En el plano familiar, fue, es y será el centro de mi familia. Esposa ejemplar. Siempre estando de lado de mi padre, Salvador Jorge Blanco, a tal extremo de que, en ocasiones muy a pesar de nuestros reclamos, sacrificaba su propio régimen alimentario, por ser solidaria con los horarios de trabajo de mi padre. Llenar tu vacío será un desafío.

Madre abnegada. Solo puedo decir lo que expresa Erich Fromm, en su libro “El arte de amar”, refiriéndose al amor materno, comentando la metáfora bíblica de la tierra que mana “leche y miel”: “La leche es el símbolo del primer aspecto del amor, el de cuidado y afirmación. La miel simboliza la dulzura de la vida, el amor por ella y la felicidad de estar vivo”.

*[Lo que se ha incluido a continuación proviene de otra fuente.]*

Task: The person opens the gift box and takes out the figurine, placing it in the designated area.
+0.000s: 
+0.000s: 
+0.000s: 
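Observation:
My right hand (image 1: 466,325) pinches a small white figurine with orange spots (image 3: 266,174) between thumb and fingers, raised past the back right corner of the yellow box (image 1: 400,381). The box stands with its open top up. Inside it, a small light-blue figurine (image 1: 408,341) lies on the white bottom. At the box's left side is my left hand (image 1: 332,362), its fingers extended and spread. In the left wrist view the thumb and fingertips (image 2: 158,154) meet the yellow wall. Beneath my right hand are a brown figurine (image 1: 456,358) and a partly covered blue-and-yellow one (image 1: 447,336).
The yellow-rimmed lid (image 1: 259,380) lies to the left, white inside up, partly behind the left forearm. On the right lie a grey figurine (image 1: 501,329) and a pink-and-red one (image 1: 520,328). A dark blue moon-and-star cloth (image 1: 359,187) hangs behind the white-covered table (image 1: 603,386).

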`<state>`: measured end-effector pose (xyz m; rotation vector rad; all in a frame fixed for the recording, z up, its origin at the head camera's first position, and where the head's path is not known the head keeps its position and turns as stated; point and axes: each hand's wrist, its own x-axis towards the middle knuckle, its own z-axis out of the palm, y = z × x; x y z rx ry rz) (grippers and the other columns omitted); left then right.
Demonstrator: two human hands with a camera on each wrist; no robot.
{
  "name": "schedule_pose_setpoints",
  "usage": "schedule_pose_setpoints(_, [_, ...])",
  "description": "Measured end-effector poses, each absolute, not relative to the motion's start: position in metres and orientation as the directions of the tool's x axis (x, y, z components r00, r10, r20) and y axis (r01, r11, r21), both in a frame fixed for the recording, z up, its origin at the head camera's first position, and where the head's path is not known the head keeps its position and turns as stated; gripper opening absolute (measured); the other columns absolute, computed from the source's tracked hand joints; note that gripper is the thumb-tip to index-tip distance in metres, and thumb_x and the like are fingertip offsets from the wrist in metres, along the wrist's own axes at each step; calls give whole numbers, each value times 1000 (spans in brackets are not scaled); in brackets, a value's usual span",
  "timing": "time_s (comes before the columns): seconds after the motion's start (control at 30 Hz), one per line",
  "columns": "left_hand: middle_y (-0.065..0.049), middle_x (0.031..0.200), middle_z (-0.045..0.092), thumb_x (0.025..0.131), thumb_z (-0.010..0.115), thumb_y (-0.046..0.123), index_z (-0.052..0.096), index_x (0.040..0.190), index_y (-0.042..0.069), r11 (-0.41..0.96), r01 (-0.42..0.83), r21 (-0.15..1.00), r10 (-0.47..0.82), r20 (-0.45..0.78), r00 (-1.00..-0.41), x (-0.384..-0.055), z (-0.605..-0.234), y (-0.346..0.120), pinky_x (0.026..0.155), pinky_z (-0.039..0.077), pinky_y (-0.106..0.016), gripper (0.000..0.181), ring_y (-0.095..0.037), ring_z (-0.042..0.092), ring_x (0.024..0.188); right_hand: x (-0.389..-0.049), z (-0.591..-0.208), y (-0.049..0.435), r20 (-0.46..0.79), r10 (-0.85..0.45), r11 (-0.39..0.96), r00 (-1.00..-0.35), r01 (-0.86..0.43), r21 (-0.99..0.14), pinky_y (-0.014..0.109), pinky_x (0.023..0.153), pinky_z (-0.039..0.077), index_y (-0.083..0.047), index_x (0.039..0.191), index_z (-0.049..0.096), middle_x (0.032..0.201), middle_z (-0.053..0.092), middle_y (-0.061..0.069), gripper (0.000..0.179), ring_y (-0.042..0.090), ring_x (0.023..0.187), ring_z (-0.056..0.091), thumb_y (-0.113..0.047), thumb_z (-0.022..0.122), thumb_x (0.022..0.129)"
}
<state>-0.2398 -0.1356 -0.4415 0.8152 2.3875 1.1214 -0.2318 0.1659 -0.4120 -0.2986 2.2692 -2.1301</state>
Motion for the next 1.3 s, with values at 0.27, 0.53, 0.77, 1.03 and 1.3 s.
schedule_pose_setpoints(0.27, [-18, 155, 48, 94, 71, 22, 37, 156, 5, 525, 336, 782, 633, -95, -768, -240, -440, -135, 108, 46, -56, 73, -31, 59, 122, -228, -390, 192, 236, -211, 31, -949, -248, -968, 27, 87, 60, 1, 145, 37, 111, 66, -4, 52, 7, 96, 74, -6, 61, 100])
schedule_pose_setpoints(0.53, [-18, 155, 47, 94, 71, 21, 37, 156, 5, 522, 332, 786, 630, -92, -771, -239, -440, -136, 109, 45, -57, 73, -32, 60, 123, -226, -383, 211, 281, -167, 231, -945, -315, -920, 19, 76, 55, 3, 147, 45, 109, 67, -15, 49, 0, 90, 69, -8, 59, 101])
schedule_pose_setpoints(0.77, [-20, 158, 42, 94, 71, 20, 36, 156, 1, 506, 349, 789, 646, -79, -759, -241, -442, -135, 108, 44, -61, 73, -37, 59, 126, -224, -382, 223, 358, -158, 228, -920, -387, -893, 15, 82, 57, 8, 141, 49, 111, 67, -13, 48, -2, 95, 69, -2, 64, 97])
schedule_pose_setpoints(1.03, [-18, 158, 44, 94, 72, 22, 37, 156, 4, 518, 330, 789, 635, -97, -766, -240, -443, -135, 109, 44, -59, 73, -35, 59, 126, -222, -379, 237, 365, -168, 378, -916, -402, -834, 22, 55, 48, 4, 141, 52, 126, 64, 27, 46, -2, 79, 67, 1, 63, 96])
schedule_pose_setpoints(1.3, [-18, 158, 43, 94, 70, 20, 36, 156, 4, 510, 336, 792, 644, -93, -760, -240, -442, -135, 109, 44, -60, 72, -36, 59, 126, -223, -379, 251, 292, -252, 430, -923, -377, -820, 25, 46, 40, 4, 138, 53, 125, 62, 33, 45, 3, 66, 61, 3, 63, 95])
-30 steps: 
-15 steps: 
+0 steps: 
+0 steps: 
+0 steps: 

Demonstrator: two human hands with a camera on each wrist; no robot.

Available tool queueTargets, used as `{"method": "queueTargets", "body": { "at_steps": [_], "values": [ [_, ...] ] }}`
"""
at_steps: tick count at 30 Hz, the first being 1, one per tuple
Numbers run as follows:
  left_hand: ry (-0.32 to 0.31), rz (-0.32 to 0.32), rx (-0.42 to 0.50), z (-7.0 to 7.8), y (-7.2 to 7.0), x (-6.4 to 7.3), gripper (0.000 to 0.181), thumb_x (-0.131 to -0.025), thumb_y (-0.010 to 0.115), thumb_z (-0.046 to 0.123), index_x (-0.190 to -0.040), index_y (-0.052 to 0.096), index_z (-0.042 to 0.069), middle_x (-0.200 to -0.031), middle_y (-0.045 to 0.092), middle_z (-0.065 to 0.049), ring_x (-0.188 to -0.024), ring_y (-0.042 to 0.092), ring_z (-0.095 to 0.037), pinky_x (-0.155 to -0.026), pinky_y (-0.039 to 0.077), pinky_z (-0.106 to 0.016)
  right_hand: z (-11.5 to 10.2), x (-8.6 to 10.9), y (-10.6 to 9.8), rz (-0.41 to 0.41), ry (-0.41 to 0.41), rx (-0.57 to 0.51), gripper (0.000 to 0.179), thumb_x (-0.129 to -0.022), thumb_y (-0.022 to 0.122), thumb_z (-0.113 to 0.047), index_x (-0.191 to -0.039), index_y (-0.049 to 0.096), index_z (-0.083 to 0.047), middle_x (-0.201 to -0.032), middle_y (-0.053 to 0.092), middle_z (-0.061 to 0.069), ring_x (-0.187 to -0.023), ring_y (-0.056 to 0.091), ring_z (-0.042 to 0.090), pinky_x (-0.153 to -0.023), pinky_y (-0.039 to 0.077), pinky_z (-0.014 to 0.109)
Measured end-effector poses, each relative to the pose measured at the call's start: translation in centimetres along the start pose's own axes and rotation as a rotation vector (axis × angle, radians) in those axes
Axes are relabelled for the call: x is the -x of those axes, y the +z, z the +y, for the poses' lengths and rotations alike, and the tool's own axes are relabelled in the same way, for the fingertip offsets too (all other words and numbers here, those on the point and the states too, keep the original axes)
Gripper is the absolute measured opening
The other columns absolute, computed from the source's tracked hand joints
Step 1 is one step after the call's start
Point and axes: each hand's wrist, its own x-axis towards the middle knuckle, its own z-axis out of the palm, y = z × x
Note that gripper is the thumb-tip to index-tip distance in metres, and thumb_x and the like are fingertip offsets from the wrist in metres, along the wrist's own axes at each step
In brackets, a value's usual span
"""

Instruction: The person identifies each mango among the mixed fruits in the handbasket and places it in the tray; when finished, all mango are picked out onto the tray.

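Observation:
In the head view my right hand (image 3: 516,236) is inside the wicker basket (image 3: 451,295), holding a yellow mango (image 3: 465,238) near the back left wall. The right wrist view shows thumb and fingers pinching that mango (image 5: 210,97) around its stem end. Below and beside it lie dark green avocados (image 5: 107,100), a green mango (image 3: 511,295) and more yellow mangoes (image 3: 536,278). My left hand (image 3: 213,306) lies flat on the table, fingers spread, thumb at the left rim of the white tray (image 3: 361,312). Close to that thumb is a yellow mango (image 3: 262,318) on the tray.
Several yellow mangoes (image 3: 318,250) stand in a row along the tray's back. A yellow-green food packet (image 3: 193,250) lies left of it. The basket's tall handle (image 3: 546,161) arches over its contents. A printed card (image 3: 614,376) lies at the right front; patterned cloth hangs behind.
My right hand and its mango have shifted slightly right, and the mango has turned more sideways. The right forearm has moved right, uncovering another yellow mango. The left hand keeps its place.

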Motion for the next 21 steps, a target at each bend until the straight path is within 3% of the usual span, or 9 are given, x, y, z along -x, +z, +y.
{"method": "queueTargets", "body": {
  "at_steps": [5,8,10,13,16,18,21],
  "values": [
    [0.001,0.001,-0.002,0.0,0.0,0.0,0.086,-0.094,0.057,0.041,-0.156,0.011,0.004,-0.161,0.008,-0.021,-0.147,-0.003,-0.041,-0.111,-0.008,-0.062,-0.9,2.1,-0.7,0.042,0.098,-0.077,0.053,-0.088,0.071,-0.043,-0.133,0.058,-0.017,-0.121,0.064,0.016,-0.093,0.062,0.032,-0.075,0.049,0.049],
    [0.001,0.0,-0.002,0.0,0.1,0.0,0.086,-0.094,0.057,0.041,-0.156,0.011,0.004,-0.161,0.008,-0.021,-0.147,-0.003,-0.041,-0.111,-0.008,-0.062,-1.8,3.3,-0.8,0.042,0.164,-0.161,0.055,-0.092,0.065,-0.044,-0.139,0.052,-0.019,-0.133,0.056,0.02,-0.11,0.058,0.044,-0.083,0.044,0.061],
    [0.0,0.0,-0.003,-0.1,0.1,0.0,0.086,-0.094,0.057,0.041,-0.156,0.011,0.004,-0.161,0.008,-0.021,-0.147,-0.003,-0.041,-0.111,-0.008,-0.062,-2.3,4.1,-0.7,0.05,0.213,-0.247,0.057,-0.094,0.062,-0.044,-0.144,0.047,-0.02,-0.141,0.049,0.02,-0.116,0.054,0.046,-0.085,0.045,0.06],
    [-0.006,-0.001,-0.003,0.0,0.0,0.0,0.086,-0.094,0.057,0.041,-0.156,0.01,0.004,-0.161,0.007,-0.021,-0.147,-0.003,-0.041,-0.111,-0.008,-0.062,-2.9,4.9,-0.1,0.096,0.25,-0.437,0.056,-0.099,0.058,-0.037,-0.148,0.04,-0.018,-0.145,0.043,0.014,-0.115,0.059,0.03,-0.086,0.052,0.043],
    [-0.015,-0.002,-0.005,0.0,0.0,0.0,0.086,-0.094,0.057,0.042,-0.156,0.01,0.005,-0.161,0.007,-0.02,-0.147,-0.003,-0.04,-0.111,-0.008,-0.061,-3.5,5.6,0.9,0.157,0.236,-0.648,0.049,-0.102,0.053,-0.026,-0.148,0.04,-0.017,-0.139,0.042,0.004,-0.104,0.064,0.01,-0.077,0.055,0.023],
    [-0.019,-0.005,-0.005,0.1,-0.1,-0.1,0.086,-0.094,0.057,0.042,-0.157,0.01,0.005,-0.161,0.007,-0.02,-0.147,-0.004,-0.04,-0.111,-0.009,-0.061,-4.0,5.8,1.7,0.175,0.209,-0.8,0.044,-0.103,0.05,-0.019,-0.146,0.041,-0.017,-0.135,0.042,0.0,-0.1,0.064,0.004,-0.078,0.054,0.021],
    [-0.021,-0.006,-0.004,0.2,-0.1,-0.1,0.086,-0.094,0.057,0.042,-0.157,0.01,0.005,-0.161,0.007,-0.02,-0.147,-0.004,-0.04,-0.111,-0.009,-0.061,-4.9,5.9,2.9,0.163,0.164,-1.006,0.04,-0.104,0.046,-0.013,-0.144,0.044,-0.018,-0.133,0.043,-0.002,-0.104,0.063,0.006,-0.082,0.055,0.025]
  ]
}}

La buena madre, dice Fernando Savater en su‚ Autobiografía‚, como la mejor tierra prometida, es la que no solo da leche a sus hijos, sino también miel. La que les contagia su amor a la vida y no solo los protege o asegura su subsistencia.

Concluye Fromm: “Es posible distinguir, entre los niños los que solo recibieron “leche” y los que recibieron “leche y miel”. Puedo afirmar que recibí leche y miel de una mujer admirable.

En nombre de mi esposa Patricia, mi padre Salvador Jorge Blanco y mi hermana, Dilia Leticia, nuestra gratitud imperecedera. La tristeza que nos embarga se convierte en alegría al saber que ella está en mejor vida. El legado que recibimos de ella nos hace sentir orgullosos. Gracias.